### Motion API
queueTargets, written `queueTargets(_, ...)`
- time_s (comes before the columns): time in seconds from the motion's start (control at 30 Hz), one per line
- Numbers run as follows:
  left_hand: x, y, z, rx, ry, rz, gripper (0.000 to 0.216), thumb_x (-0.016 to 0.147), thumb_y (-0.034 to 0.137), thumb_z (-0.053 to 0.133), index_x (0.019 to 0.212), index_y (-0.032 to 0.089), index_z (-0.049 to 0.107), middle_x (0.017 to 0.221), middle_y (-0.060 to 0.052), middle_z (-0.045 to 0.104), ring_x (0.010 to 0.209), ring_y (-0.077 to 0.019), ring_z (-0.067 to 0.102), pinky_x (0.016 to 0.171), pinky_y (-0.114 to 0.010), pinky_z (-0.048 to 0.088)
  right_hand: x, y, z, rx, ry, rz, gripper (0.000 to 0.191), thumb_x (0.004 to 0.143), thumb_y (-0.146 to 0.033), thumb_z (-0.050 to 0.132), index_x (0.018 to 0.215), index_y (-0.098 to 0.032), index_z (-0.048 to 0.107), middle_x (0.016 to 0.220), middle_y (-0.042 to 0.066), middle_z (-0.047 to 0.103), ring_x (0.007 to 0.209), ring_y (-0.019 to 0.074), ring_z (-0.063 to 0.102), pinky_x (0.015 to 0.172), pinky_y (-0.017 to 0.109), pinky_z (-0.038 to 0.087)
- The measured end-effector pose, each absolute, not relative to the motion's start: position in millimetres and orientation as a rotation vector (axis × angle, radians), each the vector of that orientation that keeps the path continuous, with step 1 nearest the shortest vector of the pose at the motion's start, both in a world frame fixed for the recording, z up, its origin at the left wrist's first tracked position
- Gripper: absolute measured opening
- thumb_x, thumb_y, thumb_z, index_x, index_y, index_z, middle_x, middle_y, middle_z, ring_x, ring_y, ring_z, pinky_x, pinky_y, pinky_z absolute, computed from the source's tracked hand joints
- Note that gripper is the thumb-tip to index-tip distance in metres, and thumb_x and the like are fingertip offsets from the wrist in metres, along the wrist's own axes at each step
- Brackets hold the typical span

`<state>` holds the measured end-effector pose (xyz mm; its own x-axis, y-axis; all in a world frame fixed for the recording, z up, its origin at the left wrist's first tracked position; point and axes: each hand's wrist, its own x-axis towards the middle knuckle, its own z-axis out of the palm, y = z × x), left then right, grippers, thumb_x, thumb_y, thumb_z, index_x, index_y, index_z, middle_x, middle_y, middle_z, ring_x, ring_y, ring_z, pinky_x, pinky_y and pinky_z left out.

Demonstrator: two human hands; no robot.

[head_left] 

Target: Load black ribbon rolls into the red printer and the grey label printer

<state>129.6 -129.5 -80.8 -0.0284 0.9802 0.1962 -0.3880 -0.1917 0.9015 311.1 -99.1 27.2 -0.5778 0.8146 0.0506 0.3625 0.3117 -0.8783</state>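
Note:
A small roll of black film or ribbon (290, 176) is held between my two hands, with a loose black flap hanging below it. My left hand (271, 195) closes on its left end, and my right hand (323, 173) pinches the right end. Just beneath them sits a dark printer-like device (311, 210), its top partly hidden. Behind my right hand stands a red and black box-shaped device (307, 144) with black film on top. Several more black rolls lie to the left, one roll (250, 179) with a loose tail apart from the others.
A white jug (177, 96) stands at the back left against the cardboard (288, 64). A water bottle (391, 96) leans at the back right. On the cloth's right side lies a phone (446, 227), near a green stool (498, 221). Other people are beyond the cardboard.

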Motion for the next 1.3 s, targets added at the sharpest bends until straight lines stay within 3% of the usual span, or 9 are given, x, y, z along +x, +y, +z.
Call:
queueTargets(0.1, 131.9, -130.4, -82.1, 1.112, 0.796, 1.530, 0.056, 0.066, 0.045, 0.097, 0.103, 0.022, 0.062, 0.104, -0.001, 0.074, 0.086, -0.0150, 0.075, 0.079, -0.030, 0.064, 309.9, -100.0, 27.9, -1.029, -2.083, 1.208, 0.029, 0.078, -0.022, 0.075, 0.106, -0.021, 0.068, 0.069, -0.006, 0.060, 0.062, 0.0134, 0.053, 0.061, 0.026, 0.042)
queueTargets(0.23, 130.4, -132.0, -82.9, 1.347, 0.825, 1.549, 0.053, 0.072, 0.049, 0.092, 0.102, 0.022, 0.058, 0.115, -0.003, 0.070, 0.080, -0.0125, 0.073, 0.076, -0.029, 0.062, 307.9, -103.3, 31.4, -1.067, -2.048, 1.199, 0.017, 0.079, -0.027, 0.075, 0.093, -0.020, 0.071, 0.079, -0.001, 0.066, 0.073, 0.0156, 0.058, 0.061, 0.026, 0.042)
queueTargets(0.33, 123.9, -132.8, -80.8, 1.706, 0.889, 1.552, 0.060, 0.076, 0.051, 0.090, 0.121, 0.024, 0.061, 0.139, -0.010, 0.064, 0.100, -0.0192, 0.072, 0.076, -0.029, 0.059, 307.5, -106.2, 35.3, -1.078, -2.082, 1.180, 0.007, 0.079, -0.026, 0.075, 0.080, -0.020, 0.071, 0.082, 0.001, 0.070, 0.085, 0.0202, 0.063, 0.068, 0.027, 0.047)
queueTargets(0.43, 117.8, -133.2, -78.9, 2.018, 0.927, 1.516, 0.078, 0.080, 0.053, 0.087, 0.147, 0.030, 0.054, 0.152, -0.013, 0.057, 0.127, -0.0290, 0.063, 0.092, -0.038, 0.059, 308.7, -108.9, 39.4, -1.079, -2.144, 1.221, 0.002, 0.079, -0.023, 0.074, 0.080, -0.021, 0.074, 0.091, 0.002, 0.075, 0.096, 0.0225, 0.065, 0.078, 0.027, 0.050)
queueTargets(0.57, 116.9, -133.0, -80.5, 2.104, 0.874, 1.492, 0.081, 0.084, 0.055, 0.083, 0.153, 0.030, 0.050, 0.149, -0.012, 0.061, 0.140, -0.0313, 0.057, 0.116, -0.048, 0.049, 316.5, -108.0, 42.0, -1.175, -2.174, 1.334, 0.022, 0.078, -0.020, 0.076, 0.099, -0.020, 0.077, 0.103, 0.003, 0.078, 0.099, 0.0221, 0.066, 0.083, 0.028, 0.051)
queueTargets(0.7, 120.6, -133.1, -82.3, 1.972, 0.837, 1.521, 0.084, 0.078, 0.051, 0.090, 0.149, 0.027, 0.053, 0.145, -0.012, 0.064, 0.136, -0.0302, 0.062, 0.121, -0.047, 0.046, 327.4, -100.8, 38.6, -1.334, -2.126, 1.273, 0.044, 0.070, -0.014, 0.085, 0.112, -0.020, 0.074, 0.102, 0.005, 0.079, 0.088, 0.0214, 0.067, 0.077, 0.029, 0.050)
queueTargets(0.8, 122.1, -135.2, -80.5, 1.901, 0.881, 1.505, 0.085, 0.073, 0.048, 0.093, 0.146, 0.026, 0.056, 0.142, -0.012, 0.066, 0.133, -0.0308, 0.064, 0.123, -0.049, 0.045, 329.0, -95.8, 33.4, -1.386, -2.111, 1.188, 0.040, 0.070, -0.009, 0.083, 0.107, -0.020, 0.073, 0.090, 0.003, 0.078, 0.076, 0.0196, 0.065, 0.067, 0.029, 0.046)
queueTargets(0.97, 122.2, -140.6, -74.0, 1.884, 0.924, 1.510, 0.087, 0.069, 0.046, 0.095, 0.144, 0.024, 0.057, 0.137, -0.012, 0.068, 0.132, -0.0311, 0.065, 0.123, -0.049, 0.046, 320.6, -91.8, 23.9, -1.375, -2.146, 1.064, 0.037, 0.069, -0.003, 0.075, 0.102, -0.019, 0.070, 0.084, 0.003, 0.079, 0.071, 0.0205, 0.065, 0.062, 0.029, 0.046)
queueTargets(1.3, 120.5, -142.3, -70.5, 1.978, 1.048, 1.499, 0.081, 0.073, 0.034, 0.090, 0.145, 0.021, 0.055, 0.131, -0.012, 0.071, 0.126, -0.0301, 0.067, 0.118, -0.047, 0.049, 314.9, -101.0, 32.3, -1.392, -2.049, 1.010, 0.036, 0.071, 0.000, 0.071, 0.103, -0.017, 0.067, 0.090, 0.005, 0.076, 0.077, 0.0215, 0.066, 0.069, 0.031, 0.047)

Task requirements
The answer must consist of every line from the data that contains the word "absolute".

Result below
- The measured end-effector pose, each absolute, not relative to the motion's start: position in millimetres and orientation as a rotation vector (axis × angle, radians), each the vector of that orientation that keeps the path continuous, with step 1 nearest the shortest vector of the pose at the motion's start, both in a world frame fixed for the recording, z up, its origin at the left wrist's first tracked position
- Gripper: absolute measured opening
- thumb_x, thumb_y, thumb_z, index_x, index_y, index_z, middle_x, middle_y, middle_z, ring_x, ring_y, ring_z, pinky_x, pinky_y, pinky_z absolute, computed from the source's tracked hand joints

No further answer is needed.